Watch Jackson in the 5000-meter speedskating race on Feb. 16. Watch Biney in the women’s 1500-meter race on Feb. 12 and the women’s 500-meter on Feb. 17.
“I want to be able to be who I am, be proud of who I am and be proud of all the work that has gotten me to the Olympics and not have to deal with this kind of a law,” declared Belle Brockhoff, a member of Team Australia in the women’s snowboarding cross race, in 2014. On live national television, Brockhoff came out at the Sochi Olympics as lesbian to protest Russia’s anti-LGBT laws, standing up for herself and others who felt marginalized by the host country’s discrimination.
Brockhoff returns to the Olympic games to not only compete again in PyeongChang in the snowboarding cross race, but to advocate for herself and others in the LGBT community once again. As she told Mic, she doesn’t believe that Olympians should remain apolitical.
“We have this unique opportunity as athletes to inspire others from a world stage, especially at the Olympics, where we don’t just represent ourselves but our country, our family, friends and people we don’t even know,” Brockhoff said. “Whilst being on the world stage, I believe it’s important to inspire people to be their best and create awareness around certain topics.”

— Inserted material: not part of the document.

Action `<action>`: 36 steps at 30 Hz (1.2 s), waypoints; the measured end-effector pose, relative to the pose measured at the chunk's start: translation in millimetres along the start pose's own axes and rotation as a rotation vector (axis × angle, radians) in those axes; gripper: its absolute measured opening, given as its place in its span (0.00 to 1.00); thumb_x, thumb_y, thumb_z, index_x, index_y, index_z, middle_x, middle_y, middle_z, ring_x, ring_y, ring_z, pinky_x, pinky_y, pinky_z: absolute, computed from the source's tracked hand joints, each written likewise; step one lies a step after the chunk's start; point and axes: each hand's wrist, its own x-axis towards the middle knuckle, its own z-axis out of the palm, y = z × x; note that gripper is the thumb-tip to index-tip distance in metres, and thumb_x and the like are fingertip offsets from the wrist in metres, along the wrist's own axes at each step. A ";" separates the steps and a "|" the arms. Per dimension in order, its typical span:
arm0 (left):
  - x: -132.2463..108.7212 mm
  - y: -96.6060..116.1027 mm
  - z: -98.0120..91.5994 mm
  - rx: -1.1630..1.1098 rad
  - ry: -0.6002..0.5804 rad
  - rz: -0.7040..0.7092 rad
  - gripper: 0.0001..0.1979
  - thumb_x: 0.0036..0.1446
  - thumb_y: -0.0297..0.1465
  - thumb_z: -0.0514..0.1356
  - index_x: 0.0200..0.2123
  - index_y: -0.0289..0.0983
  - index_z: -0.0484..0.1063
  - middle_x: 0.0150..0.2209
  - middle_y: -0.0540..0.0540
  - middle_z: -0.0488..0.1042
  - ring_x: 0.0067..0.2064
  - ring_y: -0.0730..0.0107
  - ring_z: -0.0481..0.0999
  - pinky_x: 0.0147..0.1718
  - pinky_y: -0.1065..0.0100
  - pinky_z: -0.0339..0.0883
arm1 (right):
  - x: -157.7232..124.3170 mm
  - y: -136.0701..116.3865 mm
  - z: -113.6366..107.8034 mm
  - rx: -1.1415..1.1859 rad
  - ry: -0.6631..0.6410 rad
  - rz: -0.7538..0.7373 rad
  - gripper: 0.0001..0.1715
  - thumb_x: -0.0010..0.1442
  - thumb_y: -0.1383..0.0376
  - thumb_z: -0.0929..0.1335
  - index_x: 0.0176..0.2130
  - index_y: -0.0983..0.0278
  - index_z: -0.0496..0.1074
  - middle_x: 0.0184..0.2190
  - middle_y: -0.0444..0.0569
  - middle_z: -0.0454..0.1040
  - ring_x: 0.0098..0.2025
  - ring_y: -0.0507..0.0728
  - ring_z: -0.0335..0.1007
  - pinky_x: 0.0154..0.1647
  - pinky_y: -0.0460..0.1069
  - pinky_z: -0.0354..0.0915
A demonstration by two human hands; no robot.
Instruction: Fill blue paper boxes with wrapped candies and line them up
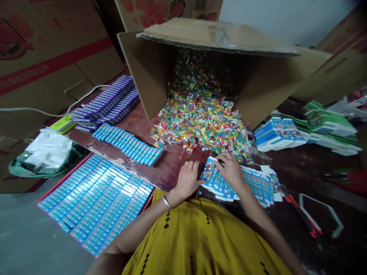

Watch Brockhoff in the women’s snowboarding cross race on Feb. 16.
The Women of Team Nigeria
Seun Adigun, Akuoma Omeoga and Ngozi Onwumere haven’t even competed yet, but they have already made history. They not only represent Nigeria’s first ever bobsled team, but they also represent the first ever African nation to participate in the event. To top it off, this isn’t even the first Olympics for Adigun—she raced in the 100-meter hurdles at the 2012 Summer Olympics. Beyond their hopes of winning though, the female athletes recognize the importance of their presence at the games.
“There is no reason why people should feel like there’s only one lane they need to stay in,” Adigun said to Time. “Diversity explains to people that there are no limits in this life.”
Also representing Team Nigeria is Simidele Adeagbo, the first Nigerian—as well as African and black—female athlete to compete in skeleton. Like her fellow Nigerian teammates, she is outspoken about her participation at the Olympics.
“This is about breaking barriers in winter sports,” she said in an interview with Nike. “It’s about making history. And leaving a legacy. It’s about moving sport forward. That’s so much bigger than just me being an Olympian.”
Watch Adeagbo in the skeleton competition on Feb. 16, and the trio in the women’s bobsled competition on Feb. 21.